The total amount of funds required to acquire Proler pursuant to the
tender offer and merger was approximately $42.5 million. The Company
borrowed these funds under its existing $100,000,000 unsecured revolving
credit facility with The First National Bank of Chicago, The Chase
Manhattan Bank, N.A., Wells Fargo Bank, N.A. and Seattle First National
Bank.
Proler is an environmental services company involved in the recovery and
recycling of scrap metals and industrial wastes. Through its joint
ventures, Proler exports ferrous scrap to foreign markets from scrap
collection, processing and deep water facilities in Los Angeles,
California; Providence, Rhode Island; Everett, Massachusetts; and Jersey
City, New Jersey. It is the Company's current intention that most of
Proler's assets will continue to be used in its business, although the
Company intends to review and consider disposing of Proler's businesses
outside of its core scrap metal recycling business.
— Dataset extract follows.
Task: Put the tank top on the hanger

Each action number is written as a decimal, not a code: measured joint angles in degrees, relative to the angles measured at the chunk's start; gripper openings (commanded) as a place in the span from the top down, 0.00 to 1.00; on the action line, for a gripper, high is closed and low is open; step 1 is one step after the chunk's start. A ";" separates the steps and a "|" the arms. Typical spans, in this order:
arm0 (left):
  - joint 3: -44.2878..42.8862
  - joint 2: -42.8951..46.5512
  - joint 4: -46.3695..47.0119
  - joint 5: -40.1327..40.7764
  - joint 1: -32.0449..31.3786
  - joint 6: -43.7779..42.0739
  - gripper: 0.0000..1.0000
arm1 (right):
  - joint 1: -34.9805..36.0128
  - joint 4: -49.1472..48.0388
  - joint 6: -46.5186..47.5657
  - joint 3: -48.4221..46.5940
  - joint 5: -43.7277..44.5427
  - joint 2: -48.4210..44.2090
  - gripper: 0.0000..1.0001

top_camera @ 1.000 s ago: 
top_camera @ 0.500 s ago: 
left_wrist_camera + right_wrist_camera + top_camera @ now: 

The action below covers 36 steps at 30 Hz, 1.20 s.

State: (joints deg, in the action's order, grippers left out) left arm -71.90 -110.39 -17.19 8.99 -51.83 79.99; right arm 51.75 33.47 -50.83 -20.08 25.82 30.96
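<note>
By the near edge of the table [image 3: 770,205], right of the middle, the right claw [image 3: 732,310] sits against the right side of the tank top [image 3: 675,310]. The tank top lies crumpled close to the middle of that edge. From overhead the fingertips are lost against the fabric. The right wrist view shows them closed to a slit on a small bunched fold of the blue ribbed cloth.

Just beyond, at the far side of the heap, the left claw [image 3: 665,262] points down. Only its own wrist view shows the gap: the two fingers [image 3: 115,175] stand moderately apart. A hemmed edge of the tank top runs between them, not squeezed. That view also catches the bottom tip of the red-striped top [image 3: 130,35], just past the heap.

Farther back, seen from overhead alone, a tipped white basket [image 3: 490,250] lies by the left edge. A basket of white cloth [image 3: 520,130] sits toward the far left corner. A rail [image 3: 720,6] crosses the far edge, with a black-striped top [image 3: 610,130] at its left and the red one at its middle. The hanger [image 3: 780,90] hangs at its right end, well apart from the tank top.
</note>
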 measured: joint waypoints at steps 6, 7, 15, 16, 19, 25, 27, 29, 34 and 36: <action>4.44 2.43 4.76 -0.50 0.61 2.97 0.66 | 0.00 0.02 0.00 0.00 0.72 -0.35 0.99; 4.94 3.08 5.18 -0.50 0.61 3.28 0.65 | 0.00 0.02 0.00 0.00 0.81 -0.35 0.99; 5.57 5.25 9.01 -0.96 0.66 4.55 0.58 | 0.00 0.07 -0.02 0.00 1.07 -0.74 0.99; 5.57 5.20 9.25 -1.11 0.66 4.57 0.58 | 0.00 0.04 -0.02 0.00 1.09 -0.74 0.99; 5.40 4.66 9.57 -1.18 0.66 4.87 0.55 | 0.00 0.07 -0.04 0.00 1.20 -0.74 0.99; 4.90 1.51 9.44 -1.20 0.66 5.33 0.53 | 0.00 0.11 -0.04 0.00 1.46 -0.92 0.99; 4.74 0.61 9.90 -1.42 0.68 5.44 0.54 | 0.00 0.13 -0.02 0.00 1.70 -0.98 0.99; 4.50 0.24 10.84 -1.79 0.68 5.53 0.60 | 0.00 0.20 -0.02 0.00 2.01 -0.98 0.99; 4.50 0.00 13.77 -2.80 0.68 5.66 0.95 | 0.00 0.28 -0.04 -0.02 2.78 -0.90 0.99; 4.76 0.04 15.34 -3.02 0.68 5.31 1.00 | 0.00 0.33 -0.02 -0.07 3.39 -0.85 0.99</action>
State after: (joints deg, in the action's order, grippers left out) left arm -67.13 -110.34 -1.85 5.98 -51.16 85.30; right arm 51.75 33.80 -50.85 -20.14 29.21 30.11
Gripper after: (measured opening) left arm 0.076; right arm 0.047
Item 7. Financial Statements and Exhibits
(a) Financial Statements of Businesses Acquired
(1) The audited Consolidated Balance Sheets of Proler as of January
31, 1996 and 1995, and the related audited Consolidated
Statements of Operations, Stockholders' Equity and Cash Flows for
each of the three years in the period ended January 31, 1996, are
incorporated herein by reference from Part IV, Item 14. (a) 1. of
Proler's Form 10-K Annual Report (Commission File Number: 1-5276)
for the fiscal year ended January 31, 1996.
(2) The audited Combined Balance Sheets of Proler's Joint Operations
as of January 31, 1996 and 1995, and the related audited Combined
Statements of Operations, Stockholders' and Partners' Equity and
Cash Flows for each of the three years in the period ended
January 31, 1996, are incorporated herein by reference from Part
IV, Item 14 (a) 1. of Proler's Form 10-K Annual Report
(Commission File Number: 1-5276) for the fiscal year ended
January 31, 1996.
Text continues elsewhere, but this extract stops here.